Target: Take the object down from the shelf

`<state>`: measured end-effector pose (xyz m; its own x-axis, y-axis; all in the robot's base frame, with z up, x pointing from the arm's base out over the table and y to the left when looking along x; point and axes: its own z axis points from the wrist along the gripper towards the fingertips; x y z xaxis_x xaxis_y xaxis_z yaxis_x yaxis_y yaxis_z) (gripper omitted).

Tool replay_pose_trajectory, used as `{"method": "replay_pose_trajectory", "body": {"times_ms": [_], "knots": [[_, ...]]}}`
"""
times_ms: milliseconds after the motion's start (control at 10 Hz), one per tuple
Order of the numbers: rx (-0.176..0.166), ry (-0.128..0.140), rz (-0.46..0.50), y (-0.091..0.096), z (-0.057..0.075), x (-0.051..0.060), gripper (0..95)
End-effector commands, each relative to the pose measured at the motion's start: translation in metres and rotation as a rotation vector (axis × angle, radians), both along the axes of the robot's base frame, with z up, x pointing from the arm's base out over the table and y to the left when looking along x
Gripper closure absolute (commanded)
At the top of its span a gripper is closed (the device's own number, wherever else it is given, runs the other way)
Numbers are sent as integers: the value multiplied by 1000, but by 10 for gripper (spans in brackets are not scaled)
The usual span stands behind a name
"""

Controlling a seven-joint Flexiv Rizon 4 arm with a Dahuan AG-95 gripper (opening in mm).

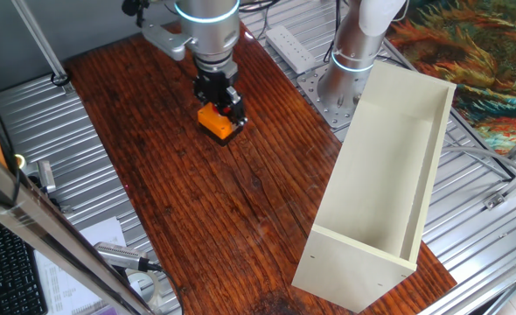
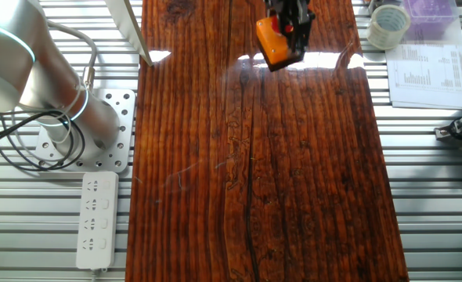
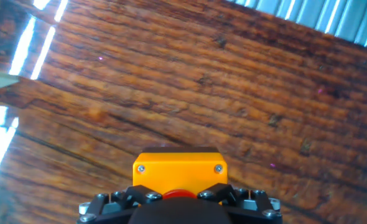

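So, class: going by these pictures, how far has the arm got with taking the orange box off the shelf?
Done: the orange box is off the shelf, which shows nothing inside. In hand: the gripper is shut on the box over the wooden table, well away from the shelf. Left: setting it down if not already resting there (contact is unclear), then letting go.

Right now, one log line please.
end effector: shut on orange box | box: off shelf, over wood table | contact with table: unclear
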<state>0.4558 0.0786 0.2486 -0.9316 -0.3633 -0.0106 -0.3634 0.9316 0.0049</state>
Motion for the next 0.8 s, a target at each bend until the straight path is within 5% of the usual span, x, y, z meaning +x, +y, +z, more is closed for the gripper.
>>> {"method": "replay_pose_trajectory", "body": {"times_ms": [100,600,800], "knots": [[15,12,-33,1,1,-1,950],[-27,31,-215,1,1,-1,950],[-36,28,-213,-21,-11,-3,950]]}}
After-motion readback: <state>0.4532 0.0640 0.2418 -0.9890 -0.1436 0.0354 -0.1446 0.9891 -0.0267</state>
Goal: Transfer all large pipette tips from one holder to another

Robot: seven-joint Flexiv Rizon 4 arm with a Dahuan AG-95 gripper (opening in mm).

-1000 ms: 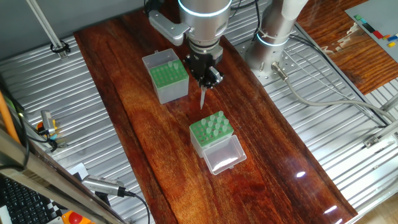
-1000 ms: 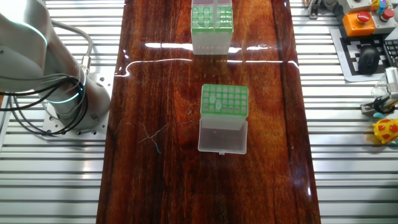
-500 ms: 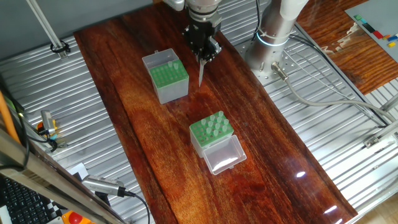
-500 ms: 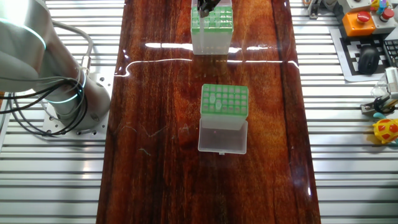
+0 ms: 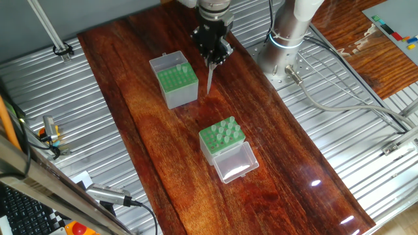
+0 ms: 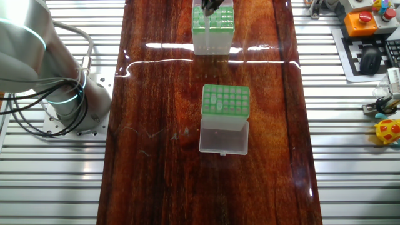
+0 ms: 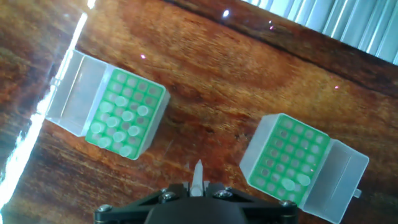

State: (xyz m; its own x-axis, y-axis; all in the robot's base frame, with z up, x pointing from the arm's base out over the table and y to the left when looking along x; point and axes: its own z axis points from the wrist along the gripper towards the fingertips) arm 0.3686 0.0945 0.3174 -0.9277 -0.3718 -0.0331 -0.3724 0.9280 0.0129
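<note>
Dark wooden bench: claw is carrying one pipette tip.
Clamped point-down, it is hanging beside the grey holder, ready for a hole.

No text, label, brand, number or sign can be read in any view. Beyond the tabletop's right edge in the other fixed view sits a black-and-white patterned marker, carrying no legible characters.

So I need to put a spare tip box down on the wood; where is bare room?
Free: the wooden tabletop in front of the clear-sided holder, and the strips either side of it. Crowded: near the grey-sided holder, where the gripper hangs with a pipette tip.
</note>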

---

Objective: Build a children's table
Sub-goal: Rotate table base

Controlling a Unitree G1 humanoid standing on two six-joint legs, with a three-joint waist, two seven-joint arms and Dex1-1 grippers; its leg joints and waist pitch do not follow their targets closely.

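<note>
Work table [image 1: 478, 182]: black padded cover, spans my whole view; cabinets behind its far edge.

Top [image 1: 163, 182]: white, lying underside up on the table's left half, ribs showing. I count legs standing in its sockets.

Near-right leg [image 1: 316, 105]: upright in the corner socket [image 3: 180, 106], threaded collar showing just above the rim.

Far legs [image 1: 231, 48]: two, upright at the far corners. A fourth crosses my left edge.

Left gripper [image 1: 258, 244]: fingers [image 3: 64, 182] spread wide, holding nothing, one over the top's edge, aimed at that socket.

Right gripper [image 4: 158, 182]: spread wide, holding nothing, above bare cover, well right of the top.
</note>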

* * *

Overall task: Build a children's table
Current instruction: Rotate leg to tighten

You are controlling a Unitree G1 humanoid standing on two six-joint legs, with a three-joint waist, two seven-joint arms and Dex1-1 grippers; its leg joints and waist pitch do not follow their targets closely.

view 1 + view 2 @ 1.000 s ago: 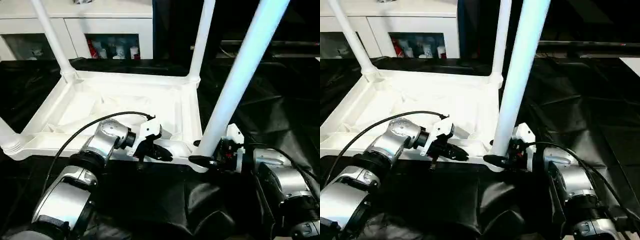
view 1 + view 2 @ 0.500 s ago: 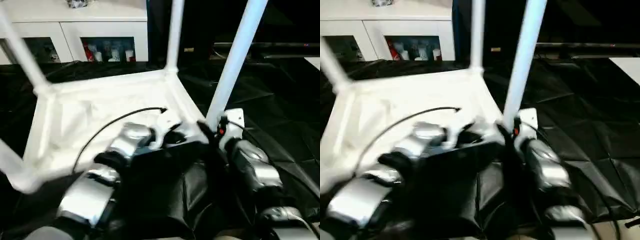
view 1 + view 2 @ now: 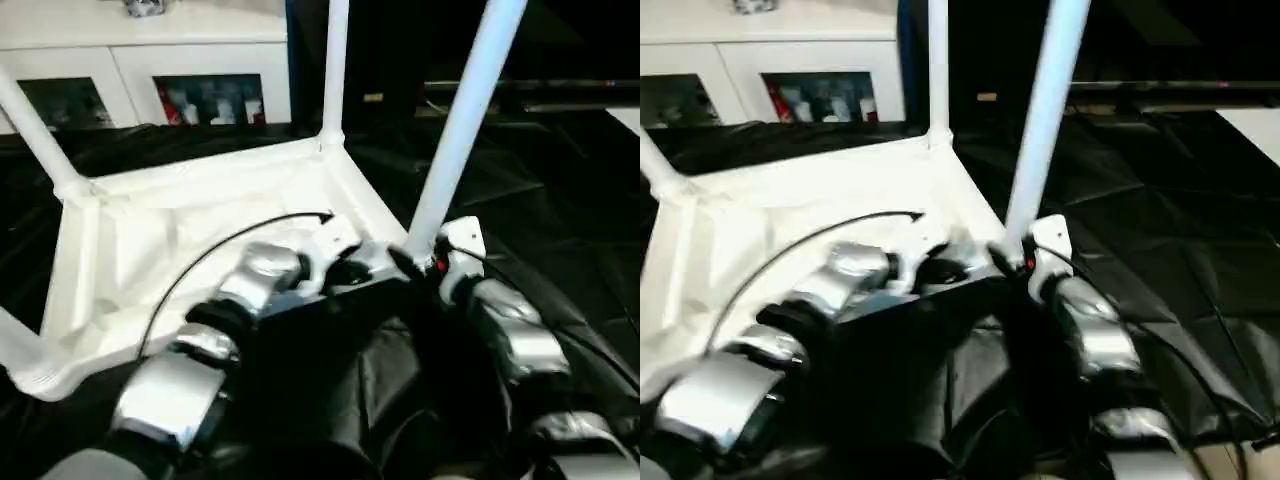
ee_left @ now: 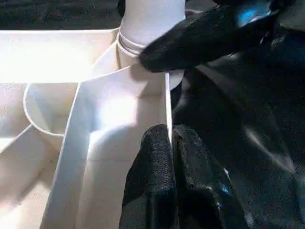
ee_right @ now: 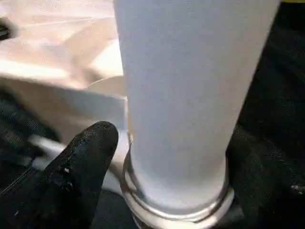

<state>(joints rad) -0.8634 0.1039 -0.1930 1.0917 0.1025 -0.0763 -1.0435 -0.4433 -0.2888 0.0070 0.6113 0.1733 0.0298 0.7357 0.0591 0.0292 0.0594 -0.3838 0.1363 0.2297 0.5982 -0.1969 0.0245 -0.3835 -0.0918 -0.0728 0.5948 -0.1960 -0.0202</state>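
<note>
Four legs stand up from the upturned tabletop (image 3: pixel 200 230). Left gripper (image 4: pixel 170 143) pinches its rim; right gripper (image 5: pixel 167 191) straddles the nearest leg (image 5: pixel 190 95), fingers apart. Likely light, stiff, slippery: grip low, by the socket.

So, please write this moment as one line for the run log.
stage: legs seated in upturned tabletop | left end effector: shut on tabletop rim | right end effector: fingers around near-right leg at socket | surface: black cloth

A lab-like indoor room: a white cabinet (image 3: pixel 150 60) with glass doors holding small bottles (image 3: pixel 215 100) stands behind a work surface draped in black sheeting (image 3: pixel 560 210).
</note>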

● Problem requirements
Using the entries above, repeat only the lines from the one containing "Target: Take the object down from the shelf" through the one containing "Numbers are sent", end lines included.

● Response area
Target: Take the object down from the shelf

`<state>`: measured end-effector pose (xyz m; its own x-axis, y-axis; all in the robot's base frame, with z up, x pointing from the arm's base out over the table and y to the left when looking along x; point and axes: its own z axis points from the wrist along the gripper towards the fingertips; x y z xaxis_x xaxis_y xaxis_z yaxis_x yaxis_y yaxis_z) (gripper omitted).

Tool replay_pose_trajectory, used as `{"method": "replay_pose_trajectory", "body": {"times_ms": [_], "knots": [[_, ...]]}}`
"""
times_ms: milliseconds after the motion's start (control at 10 Hz), one per tuple
Order of the numbers: rx (-0.176..0.166), ry (-0.128..0.140), rz (-0.46..0.50), y (-0.091..0.096), z (-0.057..0.075), x (-0.051..0.060), gripper (0..95)
End-effector commands, each relative to the pose measured at the motion's start: translation in metres and rotation as a rotation vector (axis × angle, radians), both along the axes of the robot's base frame, with z up, x pointing from the arm's base out over the table and y to the left when looking along x
Gripper closure absolute (commanded)
At the top of its span a gripper is closed (the device's own number, wherever else it is given, runs the other way)
Numbers are sent as integers: the value multiplied by 1000, but by 10 for gripper (spans in brackets are not scaled)

With that, the answer is done.